= WHAT IS REQUIRED =
Repeat every line of the data exactly; the pictures stay out.

Start of GIVEN MATERIAL

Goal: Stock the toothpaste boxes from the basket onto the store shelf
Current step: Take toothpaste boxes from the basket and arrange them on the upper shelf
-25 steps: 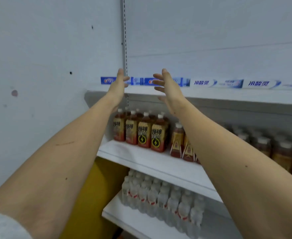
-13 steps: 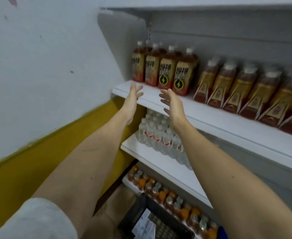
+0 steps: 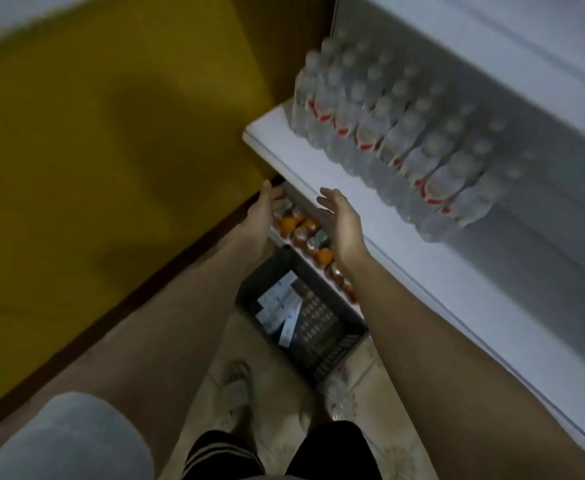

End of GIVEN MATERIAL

= RESULT OF THE TASK =
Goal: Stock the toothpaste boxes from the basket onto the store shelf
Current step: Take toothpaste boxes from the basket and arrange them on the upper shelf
-25 steps: 
-13 steps: 
+0 steps: 

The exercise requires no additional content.